Why "White" Should be Capitalized, Too
Let’s talk about that lowercase “white.”
Restructuring policing in ways that matter will take years, and many more Confederate monuments remain standing than have come down. But in these past few earth-shaking months, one change has advanced with startling speed: All this social upheaval has suddenly and widely restored a capital B to the word “Black.”
I say “restored,” because that capital B appeared in the 1970s. I used it myself. Then editors, uncomfortable with both the odd combination of uppercase “Black” and lowercase “white,” and the unfamiliar, bumpy “Black and White,” took off both capital letters. “Black” returned to “black.”
In the wake of massive George Floyd and Black Lives Matter protests, however, media outlets and journalist associations are re-embracing the capital B. The Associated Press, New York Times, Los Angeles Times and many others took the step. (The Post has said it is considering the change.) Even Fox News joined the crowd. The most common motive can be summed up as respect. To many, the case for capitalizing “Black” seemed obvious, whether as an ethnicity or a racial designation.
But what about “white”?
I had been inclined toward the new formula: capital B for “Black”; lowercase w for “white” and lowercase b for “brown” (another important question to resolve) — but with serious reservations.
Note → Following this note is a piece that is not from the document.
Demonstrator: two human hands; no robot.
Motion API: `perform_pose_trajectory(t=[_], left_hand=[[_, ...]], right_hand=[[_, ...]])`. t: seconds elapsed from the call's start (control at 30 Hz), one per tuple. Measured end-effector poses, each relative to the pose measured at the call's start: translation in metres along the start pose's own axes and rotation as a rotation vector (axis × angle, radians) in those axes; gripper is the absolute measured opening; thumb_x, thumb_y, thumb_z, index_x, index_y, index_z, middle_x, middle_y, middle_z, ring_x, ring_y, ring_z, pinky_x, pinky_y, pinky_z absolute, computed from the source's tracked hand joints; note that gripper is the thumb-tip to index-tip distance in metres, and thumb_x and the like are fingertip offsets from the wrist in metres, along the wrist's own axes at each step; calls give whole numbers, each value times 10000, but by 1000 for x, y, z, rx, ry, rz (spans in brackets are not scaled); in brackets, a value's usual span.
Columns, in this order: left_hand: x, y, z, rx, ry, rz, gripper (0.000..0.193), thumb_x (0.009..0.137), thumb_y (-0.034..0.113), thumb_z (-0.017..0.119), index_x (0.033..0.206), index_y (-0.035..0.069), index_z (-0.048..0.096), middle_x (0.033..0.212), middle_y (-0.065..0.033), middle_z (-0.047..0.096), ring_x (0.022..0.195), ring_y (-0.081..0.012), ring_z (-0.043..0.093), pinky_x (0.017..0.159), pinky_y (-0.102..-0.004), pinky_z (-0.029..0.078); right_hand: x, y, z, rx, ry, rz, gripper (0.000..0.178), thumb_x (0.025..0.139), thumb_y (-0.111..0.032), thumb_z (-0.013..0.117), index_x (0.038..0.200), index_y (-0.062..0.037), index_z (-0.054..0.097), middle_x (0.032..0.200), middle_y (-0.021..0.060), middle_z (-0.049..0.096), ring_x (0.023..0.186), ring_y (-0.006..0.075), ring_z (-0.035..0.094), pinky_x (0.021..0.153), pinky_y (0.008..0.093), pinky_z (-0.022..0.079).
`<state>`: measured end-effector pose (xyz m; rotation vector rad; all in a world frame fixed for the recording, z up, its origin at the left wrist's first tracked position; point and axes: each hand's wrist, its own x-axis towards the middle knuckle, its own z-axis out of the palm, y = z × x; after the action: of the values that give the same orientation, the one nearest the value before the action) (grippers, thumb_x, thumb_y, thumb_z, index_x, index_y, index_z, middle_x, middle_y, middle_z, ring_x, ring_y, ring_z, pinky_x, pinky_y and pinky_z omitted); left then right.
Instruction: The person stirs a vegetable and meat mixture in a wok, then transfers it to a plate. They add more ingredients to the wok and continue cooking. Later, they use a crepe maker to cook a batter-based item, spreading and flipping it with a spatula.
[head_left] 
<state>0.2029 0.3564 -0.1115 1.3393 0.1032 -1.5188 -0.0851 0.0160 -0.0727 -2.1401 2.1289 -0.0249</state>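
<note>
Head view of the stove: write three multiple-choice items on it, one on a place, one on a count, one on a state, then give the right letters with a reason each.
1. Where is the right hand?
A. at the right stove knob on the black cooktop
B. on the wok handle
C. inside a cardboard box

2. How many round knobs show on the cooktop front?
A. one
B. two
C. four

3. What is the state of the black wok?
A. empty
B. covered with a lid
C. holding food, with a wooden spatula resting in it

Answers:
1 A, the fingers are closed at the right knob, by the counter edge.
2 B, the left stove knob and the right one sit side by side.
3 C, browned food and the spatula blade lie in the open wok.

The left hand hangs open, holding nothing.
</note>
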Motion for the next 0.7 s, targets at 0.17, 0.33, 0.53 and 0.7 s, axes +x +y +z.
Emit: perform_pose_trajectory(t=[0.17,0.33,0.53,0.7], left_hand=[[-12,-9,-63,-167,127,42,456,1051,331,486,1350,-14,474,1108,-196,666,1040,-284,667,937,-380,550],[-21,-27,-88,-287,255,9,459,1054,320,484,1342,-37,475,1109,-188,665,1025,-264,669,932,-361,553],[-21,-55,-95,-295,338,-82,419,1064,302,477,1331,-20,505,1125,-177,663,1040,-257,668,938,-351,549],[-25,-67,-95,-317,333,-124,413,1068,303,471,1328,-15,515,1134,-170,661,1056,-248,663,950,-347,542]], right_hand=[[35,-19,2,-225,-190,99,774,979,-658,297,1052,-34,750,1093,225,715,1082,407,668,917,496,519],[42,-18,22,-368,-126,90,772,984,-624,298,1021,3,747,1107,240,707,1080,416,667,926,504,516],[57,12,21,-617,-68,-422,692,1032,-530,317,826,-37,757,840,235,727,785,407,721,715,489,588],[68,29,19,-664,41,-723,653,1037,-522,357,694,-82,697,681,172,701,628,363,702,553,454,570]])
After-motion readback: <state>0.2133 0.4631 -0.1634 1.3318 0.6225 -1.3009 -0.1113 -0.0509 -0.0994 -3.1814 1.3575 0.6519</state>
My initial thinking: When I compare the cultural, intellectual and historical heft of the three categories, “Black” comes out well ahead of “white” and “brown.” We have whole libraries of books and articles about “Blackness,” world-beating traditions of music and literature, even entire academic departments 30 to 50 years old specializing in African American/black studies. Compared with blackness, whiteness and brownness are severely under-theorized.
But, in a June statement, the National Association of Black Journalists articulated a different view, stating, “NABJ also recommends that whenever a color is used to appropriately describe race then it should be capitalized, including White and Brown.” Such a recommendation from the leading organization representing black journalists should give anyone pause.
A second reservation arose as I considered the asymmetry of racial identities of blackness and whiteness — and how they function differently in American history and culture.
These two identities don’t simply mirror each other — one works through a pronounced group identity; the other more often is lived as unraced individuality. However much you might see yourself as an individual, if you’re black, you also have to contend with other people’s views. W.E.B. Du Bois summed this up as “twoness,” as seeing yourself as yourself but also knowing that other people see you as a black person. You don’t have to be a black nationalist to see yourself as black.
In contrast, until quite recently white Americans rarely saw themselves as raced — as white. Most of them, anyway. The people who have embraced “white” as a racial identity have been white nationalists, Ku Klux Klansmen and their ilk. Thanks to President Trump, white nationalists are more visible than ever in our public spaces.